Contrary to Western ideologies that want Africans to believe that democracy is gauged by listening to the multiplicities and pluralities of voices and actions, I argue herein that democracy should also be assessed by gauging the singularities of the silences and inactions of the multiplicities and pluralities. 

It is not necessarily freedom of speech, expression, press, religion, movement, association, assembly and conscience which are important. 

The most important thing is in what is not said and done by the multiplicities and pluralities — and why what is not done and said is not done and said. 

One can be democratic by commission when one actively promotes democracy, but one can also be democratic by omission, that is simply omitting to proscribe freedom and liberty. 

Similarly, one can be a dictator by commission when one actively commits dictatorial actions, but one can also be a dictator by omission when one omits to do the essential thing/s that free or liberate others. 

When colonialists omitted to return ownership and control of natural resources to Africans, they became dictators by omission. 

They omitted to do what is necessary for Africans to become free, liberated and to enjoy democracy, including in a material sense. 
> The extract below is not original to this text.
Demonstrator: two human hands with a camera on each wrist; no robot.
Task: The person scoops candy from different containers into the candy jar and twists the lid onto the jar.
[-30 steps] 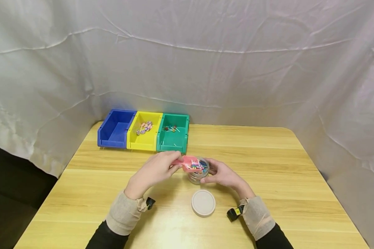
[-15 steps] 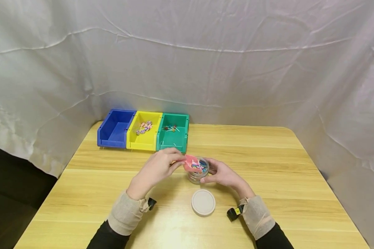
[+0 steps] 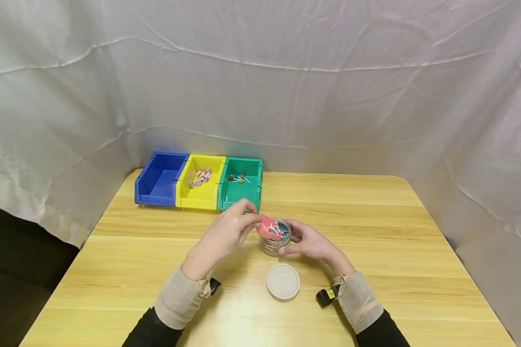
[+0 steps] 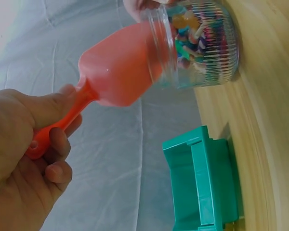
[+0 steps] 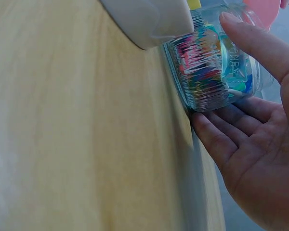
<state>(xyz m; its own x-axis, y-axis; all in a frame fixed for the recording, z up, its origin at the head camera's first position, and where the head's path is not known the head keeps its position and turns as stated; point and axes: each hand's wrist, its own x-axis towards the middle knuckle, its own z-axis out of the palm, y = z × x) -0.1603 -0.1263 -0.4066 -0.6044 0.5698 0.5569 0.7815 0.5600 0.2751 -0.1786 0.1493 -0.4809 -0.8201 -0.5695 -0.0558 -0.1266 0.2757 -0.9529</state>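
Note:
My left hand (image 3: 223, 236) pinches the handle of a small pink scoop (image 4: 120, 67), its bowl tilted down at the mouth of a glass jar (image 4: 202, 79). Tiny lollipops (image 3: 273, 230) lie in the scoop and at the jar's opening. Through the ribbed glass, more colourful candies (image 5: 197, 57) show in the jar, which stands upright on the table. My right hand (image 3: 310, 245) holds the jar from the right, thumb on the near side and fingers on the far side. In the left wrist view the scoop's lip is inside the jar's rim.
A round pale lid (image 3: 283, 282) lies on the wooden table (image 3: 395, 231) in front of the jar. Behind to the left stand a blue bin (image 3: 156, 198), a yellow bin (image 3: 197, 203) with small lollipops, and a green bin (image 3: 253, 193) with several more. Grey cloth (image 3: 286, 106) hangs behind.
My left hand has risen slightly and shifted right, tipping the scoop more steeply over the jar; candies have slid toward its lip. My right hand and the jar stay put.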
The argument is that, if one has been a dictator, as in the case of colonialists, for centuries, one becomes a dictator by omission if one omits to do what is necessary for the victims to revert to and enjoy freedom and liberation. 

In this sense, Africans often suffer two kinds of dictators — that is, dictators by commission of acts of dictatorship and dictators by omission in terms of omitting to return what is essential for freedom and liberation to be realised and enjoyed. 

The reason citizens continue to suffer even after the deposing of dictators in the global south is that humanity has so far failed to see that there are two kinds of dictators, of which when one is deposed the other may in fact become stronger and overbearing. 

Thus, the deposition and assassination of the Libyan ‘dictator’ Muammar Gaddafi did not help the Libyans because they did not see that there is a different kind of dictatorship by omission wherein global capitalists have omitted to grant economic freedom to Libyans and the rest of the Africans. 

They are, in this case, worst dictators than Gaddafi. Also, in Iraq, the deposition of the ‘dictator’ Saddam Hussein did not help Iraqis because they did not see that there were two kinds of dictatorships: they did not see that global capital dictates by omission. 

Global capital has omitted to grant economic freedom to Iraqis and the rest of humanity in the global south and so, by means of such omission, it dictates economic conditions even as it ironically accuses political leaders of dictatorship. 

I am inviting scholars of the global south to adopt inclusive conceptualisations of dictatorship such that it becomes possible to theorise economic dictatorship in addition to political dictatorship. 

Although there are multiplicities and pluralities in Africa, resource ownership and control remain unsaid and undone. 

Although there are pluralities of political parties in Africa, resource ownership and control remain the preserve of the singularity of global capital. 

Although there are multiplicities and pluralities of churches in Africa, resource ownership and control remain the unsaid preserve of the singularity of global capital. 

Although there are multiplicities and pluralities of CSOs and NGOs, resource ownership and control remains the unsaid preserve of the singularity of global capital. 

In other words, although there are appearances of democratic multiplicities and pluralities even in the West, one thing over which they all remain singularly silent about is the question of African ownership and control of resources. 

There is a singularity even in Western liberal democracy. 

Liberal pluralistic democracy has fooled Africans to believe that it is important to simply count how many leaders or presidents have changed offices.